Go through the following data and transcribe exactly the stretch of lines from the one holding "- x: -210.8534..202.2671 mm" to the one holding "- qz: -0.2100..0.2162", both included.

-- Supplied material follows --

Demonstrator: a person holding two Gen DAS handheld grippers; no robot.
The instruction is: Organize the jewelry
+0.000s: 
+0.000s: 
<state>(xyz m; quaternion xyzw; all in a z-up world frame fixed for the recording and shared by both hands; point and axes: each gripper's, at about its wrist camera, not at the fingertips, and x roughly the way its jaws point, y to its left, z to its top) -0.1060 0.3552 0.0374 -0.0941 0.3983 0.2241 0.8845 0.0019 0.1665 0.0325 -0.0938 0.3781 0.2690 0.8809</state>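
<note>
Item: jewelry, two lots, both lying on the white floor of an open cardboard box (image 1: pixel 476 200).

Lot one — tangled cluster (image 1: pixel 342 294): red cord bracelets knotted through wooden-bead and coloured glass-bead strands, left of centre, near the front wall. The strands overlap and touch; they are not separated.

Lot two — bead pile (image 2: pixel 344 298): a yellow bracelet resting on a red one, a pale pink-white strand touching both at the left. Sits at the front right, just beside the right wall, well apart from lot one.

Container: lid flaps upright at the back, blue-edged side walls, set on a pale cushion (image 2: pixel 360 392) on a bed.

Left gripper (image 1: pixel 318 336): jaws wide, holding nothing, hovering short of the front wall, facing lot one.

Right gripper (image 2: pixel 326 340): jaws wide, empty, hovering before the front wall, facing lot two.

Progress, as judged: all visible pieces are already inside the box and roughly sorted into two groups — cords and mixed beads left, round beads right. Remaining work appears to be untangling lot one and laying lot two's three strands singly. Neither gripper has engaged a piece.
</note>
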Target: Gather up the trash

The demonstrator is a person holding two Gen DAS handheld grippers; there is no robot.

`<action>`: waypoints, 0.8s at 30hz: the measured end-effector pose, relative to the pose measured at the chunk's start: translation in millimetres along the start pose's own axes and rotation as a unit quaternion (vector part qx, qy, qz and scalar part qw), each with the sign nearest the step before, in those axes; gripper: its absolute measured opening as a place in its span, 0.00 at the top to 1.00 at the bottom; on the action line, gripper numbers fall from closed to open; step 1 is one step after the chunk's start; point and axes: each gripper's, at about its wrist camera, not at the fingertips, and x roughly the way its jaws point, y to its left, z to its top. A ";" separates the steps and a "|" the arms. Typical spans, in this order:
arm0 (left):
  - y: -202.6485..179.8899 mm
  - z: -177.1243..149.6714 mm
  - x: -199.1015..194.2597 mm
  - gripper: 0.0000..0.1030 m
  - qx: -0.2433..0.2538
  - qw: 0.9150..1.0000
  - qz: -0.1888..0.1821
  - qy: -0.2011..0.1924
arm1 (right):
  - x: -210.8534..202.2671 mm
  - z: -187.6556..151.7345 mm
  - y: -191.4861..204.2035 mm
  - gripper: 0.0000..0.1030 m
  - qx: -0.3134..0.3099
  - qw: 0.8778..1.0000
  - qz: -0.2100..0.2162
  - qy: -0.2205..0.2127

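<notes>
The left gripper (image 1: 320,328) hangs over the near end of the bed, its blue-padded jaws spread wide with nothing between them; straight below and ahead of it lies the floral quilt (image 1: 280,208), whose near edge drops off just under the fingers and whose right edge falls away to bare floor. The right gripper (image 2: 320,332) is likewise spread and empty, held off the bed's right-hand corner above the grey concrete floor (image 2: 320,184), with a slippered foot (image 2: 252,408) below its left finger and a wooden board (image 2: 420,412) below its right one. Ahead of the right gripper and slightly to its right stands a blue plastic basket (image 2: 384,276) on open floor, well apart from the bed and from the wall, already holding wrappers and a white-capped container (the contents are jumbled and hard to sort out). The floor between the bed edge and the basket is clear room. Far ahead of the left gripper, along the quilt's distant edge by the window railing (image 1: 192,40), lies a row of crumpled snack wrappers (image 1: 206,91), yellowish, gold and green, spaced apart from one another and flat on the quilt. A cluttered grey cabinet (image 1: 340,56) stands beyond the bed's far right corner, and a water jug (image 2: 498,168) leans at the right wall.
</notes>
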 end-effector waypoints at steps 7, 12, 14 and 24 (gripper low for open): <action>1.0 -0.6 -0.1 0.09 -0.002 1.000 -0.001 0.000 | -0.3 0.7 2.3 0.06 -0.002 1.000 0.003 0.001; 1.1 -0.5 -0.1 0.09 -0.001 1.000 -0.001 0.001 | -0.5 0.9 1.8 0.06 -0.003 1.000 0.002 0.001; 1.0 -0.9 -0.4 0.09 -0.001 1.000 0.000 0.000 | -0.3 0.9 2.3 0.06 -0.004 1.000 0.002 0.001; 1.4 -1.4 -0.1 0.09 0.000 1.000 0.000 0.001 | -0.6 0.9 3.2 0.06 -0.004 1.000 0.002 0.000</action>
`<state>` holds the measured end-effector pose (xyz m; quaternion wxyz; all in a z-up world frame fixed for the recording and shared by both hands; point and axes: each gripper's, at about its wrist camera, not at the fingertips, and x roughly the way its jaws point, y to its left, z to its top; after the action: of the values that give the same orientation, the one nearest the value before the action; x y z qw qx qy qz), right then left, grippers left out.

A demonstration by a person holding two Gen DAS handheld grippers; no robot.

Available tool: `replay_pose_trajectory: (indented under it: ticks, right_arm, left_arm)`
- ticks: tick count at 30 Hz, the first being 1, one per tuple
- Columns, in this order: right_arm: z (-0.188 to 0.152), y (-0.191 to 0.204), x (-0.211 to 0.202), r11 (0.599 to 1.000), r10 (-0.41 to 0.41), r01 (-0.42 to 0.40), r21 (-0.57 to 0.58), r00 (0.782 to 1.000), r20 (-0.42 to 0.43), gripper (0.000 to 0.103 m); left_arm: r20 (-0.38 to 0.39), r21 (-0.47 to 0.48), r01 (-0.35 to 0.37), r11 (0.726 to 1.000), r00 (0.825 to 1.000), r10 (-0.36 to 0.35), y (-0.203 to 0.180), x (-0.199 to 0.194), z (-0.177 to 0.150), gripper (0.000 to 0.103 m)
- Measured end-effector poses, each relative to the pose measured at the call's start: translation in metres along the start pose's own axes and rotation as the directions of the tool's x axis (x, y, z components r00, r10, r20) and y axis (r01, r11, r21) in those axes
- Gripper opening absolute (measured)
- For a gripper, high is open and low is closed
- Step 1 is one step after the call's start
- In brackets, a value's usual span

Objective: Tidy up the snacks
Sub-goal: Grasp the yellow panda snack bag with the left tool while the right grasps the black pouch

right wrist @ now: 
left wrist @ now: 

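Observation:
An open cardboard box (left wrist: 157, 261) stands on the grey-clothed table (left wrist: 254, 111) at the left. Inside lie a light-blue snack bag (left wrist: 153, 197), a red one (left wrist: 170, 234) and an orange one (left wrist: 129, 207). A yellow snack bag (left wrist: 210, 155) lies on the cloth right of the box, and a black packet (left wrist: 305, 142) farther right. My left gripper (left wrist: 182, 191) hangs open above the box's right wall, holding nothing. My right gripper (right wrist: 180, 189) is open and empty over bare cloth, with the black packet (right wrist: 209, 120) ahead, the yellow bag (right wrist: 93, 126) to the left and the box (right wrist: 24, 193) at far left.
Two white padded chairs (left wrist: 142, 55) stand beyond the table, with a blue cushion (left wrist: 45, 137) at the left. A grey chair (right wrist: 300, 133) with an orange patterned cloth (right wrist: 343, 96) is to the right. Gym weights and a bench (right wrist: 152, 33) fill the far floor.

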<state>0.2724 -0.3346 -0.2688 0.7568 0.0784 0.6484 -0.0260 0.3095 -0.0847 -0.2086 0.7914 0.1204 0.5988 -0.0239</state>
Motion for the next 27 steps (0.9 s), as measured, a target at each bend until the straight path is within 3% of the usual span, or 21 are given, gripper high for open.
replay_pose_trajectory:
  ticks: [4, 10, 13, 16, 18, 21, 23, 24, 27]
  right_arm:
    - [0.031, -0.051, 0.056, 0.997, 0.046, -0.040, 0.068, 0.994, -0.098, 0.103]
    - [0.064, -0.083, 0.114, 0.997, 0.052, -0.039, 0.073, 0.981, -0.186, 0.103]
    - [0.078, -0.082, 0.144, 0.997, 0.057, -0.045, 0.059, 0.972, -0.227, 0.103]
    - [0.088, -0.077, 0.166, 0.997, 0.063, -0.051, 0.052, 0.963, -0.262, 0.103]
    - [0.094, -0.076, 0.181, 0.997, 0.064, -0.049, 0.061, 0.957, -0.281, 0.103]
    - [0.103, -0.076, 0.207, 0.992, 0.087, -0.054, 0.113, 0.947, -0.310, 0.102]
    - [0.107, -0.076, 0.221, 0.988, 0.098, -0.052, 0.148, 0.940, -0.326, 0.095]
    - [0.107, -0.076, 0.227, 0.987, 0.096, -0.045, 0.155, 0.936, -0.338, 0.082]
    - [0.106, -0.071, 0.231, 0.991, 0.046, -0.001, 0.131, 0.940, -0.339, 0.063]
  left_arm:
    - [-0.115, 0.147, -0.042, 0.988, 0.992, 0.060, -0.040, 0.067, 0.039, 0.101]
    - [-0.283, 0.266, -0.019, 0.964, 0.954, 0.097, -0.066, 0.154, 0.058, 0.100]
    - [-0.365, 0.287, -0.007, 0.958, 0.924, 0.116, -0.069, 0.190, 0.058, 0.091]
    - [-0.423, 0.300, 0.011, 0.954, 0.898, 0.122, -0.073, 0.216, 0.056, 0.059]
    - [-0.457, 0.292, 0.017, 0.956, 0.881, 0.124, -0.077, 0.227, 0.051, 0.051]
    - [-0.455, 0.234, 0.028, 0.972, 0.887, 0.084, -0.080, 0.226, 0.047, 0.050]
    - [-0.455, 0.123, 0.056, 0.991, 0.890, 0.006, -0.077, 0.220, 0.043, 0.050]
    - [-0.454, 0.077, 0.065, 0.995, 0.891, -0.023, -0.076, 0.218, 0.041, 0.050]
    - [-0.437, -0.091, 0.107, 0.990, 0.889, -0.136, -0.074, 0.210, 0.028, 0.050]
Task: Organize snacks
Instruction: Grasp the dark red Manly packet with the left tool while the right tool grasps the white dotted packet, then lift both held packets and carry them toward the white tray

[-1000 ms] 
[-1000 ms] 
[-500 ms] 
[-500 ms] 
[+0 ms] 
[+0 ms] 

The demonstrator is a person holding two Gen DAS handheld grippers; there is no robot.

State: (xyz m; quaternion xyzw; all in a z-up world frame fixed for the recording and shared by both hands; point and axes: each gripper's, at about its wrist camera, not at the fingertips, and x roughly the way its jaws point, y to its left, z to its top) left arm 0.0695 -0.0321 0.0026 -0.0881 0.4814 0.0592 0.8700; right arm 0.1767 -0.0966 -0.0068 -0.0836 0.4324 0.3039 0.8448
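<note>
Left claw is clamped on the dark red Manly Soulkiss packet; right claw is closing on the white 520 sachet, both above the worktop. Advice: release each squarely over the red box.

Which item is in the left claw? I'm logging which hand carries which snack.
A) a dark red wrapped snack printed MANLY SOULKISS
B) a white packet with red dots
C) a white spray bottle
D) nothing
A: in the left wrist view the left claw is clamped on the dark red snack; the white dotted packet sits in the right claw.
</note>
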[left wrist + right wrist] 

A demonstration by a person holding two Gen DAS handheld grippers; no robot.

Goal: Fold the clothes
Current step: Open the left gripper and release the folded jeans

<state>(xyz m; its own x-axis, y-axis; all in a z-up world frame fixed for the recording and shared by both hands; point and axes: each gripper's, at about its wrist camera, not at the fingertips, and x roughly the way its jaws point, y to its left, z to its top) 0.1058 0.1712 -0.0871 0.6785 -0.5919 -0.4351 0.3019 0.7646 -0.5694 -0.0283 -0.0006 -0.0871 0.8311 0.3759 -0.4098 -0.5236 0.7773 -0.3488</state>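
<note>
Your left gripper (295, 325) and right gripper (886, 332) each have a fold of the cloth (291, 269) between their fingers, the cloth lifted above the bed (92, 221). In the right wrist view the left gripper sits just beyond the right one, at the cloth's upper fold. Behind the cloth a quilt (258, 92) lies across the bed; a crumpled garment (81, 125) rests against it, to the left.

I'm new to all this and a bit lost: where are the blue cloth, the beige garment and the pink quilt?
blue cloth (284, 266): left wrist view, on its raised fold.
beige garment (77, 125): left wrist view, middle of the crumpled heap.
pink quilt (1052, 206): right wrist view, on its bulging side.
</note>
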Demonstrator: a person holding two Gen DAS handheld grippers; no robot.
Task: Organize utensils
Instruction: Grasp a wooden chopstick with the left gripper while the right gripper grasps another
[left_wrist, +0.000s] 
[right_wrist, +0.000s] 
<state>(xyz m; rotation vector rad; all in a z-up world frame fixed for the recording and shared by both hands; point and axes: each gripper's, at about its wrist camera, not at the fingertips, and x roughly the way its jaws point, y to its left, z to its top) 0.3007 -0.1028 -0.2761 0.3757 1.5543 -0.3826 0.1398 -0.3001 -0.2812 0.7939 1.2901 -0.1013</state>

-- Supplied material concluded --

Answer space:
  - x: -210.8534..202.2671 mm
  - z: -187.6556..151.7345 mm
  - y: -191.4861..204.2035 mm
  - gripper: 0.0000..0.1030 m
  - qx: -0.3134..0.3099
  - qw: 0.8778..1.0000
  - qz: -0.2100..0.2162

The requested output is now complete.